14  Characters, Strings, and Unicode

14.1 Character Encodings (Early History)

There were - depending on manufacturer, country, programming language, operating system, etc. - a large variety of encodings.

Still relevant today are:

14.1.1 ASCII

The American Standard Code for Information Interchange (ASCII) was published as a standard in the USA in 1963.
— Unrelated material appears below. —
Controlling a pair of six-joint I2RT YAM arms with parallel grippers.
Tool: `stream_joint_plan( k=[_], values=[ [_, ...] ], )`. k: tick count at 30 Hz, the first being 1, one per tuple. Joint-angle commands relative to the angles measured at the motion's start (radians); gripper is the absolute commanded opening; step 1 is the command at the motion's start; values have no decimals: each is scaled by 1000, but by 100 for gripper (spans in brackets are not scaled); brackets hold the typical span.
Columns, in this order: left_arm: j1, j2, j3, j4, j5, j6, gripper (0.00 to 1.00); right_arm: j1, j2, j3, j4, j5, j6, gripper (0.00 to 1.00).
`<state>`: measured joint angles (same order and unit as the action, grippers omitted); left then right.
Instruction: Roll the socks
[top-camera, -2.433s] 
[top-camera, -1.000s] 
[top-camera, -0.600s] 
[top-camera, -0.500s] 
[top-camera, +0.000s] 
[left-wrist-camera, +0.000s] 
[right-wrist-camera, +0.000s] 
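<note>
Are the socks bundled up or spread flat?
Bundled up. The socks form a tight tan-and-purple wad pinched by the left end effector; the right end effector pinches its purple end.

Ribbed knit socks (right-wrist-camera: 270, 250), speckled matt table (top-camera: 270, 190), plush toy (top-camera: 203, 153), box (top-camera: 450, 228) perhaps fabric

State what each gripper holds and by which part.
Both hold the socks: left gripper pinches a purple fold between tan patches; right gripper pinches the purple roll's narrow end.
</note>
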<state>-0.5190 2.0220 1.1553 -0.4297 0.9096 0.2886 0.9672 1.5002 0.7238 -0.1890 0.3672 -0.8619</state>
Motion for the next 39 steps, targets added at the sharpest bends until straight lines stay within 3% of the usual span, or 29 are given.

  • It defines \(2^7=128\) characters, namely:
    • 33 control characters, such as newline, escape, end of transmission/file, delete
    • 95 graphically printable characters:
      • 52 Latin letters a-z, A-Z
      • 10 digits 0-9
      • 7 punctuation marks .,:;?!"
      • 1 space
      • 6 parentheses [{()}]
      • 7 mathematical operations +-*/<>=
      • 12 special characters #$%&'\^_|~`@
  • ASCII is still the “lowest common denominator” in the encoding chaos.
  • The first 128 Unicode characters are identical to ASCII.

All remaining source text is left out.